◆ **TASK GOAL**: All lines from the entries below that contain the string "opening" should be copied out.
______________________________
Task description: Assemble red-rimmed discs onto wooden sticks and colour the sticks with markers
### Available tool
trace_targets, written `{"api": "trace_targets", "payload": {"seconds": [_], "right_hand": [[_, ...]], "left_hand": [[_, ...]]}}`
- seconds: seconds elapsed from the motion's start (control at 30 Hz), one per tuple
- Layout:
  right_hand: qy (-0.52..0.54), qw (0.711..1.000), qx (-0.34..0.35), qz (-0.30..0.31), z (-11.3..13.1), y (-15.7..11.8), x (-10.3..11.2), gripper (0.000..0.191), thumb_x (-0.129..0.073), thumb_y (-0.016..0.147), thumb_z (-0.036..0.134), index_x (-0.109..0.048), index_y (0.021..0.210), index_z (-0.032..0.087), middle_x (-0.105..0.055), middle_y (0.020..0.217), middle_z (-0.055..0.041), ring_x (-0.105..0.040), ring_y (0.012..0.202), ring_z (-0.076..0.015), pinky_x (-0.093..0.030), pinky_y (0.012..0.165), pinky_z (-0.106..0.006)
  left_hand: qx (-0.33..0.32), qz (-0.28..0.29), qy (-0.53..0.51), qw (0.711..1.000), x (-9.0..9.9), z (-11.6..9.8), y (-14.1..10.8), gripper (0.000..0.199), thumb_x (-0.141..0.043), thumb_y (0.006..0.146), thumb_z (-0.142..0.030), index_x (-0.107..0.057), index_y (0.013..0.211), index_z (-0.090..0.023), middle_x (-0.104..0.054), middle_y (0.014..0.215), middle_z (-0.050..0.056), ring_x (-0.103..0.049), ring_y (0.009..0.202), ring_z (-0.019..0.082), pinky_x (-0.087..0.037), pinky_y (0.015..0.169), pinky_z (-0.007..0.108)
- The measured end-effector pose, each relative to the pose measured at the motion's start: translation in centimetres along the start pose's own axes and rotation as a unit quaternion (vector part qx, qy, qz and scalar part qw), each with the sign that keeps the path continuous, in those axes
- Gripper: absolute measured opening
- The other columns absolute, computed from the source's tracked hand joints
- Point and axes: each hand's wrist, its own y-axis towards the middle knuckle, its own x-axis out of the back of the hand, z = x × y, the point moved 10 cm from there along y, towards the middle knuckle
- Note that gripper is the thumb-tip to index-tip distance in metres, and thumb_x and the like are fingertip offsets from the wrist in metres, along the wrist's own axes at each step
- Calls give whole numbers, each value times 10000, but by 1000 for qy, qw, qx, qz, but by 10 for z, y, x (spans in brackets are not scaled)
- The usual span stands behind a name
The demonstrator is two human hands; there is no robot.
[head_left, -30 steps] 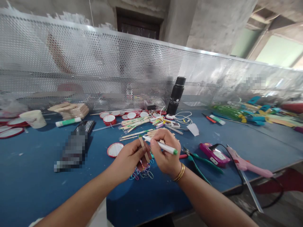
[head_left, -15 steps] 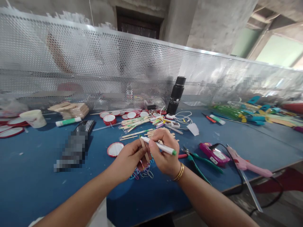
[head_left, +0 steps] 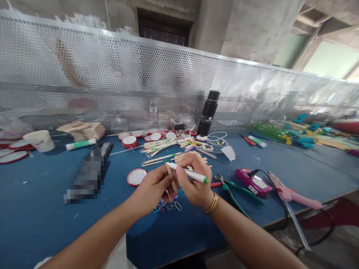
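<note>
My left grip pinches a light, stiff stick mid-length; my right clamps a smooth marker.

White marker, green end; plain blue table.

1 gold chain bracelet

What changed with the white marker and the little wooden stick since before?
The right hand slid the white marker with a green end slightly left, so its tip now reaches the flat wooden stick's green end. Nothing was picked up or let go. The left hand stayed put, gripping the stick.
</note>
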Motion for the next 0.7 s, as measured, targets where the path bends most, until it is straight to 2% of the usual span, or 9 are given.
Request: {"api": "trace_targets", "payload": {"seconds": [0.43, 0.6, 0.7], "right_hand": [[-12, 1000, -25, -10, -7, 0, 3, 103, -582, 879, 190, -556, 786, 225, -598, 726, 10, -572, 676, -152, -456, 650, -315], [-13, 1000, -11, -22, -2, 2, 7, 127, -564, 897, 180, -552, 780, 228, -601, 721, 10, -575, 686, -154, -461, 660, -320], [8, 1000, -21, -17, -6, 0, 5, 76, -573, 928, 182, -610, 883, 230, -653, 760, 10, -613, 707, -150, -488, 688, -319]], "left_hand": [[1, 4, -6, 1000, -1, -2, 1, 355, -678, 845, -512, -552, 772, -189, -599, 613, -17, -561, 506, 116, -431, 469, 223], [11, -3, -6, 1000, 1, 0, 0, 336, -676, 854, -498, -557, 799, -189, -604, 634, -14, -568, 509, 118, -432, 469, 223], [4, -2, 2, 1000, 2, 0, 0, 333, -659, 869, -495, -559, 797, -186, -605, 645, -8, -566, 519, 117, -433, 478, 224]]}}
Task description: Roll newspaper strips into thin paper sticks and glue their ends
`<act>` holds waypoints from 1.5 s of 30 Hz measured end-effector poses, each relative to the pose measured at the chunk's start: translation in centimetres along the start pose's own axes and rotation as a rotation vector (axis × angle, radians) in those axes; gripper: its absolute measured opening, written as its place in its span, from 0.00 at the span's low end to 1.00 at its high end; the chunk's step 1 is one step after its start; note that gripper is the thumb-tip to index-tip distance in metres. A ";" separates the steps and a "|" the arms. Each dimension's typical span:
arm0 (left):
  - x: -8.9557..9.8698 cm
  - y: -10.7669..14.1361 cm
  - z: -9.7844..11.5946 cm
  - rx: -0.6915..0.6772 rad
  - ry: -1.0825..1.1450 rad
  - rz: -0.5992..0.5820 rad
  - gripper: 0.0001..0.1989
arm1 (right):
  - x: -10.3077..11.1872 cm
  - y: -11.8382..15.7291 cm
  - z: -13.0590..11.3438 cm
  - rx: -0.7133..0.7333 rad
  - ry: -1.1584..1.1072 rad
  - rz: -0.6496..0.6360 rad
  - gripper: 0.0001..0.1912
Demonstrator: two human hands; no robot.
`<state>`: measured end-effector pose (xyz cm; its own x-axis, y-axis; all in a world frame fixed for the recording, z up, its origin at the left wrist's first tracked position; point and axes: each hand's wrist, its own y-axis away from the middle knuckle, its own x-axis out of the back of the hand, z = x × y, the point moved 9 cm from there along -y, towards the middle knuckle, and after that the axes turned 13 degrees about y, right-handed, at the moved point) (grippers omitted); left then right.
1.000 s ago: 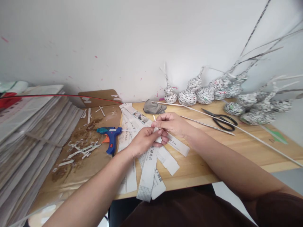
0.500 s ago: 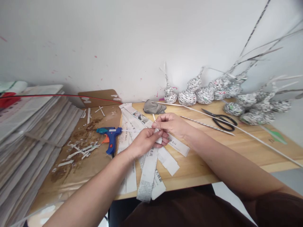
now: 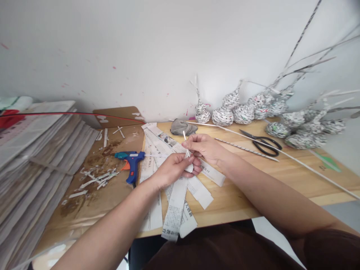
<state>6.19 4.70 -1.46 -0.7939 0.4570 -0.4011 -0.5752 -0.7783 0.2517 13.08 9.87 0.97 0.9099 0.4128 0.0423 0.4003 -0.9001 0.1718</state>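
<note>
My left hand is closed on a newspaper strip whose printed tail hangs down over the table's front edge. Its upper part is folded narrow between my fingers, and a thin white tip sticks up above them. My right hand pinches the strip near that tip, just above and right of my left hand. More newspaper strips lie fanned out on the table under both hands.
A blue glue gun lies left of the strips, beside paper scraps and a newspaper stack. Behind are a grey cloth, black scissors, thin paper rods and woven gourd shapes.
More of the thin white tip shows above my fingers. The folded part and the hanging tail have shifted slightly between my hands, which stay in nearly the same place.
</note>
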 end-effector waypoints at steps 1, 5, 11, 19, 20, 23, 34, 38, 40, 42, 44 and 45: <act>0.0 0.0 0.0 0.000 0.003 0.004 0.21 | -0.4 0.0 -0.1 0.001 0.019 -0.045 0.17; 0.0 0.0 -0.1 -0.002 0.006 0.003 0.21 | -1.1 0.3 -0.1 -0.012 0.065 -0.124 0.17; -0.3 0.0 -0.1 0.002 0.003 -0.022 0.20 | -0.2 0.1 -0.1 0.002 0.040 -0.027 0.18; -0.1 -0.1 -0.2 -0.013 0.014 -0.035 0.20 | 0.4 0.0 -0.1 -0.002 0.003 0.027 0.19; -0.1 -0.1 -0.2 -0.013 0.015 -0.037 0.20 | 0.4 0.0 -0.2 0.005 0.004 0.019 0.18; 0.0 -0.1 -0.3 -0.012 0.023 -0.030 0.21 | -0.6 0.1 -0.3 0.019 0.067 -0.109 0.17; -0.3 0.1 -0.1 0.000 0.024 -0.025 0.18 | -0.3 0.0 -0.3 0.024 0.067 -0.124 0.16; -0.5 0.1 -0.1 -0.003 -0.008 -0.037 0.18 | 0.9 -0.2 0.1 -0.003 -0.006 0.031 0.18; -0.5 0.1 0.0 -0.006 -0.007 -0.034 0.18 | 0.9 -0.2 0.1 0.003 -0.005 0.019 0.18; -0.4 0.1 0.0 -0.004 0.009 -0.022 0.17 | 0.1 -0.2 -0.1 0.019 0.041 -0.082 0.16; -0.4 0.2 0.0 -0.003 0.014 -0.016 0.17 | -0.4 -0.1 -0.2 0.024 0.074 -0.139 0.16; -0.4 0.2 0.0 -0.003 0.011 -0.016 0.17 | -0.3 -0.1 -0.2 0.023 0.071 -0.118 0.16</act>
<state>6.42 4.39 -1.22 -0.7823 0.4648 -0.4146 -0.5874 -0.7720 0.2429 12.77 9.85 1.19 0.8467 0.5240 0.0927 0.5073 -0.8474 0.1569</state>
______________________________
◆ **RESPONSE FOR THIS EXERCISE**:
- Gripper: absolute measured opening
`<act>` holds waypoints from 1.5 s of 30 Hz measured end-effector poses, each relative to the pose measured at the chunk's start: translation in centimetres along the start pose's own axes and rotation as a rotation vector (axis × angle, radians) in those axes; gripper: its absolute measured opening, written as its place in its span, from 0.00 at the span's low end to 1.00 at its high end; the chunk's step 1 is one step after its start; note that gripper is the thumb-tip to index-tip distance in metres. A ";" separates the steps and a "|" the arms. Each dimension's typical span:

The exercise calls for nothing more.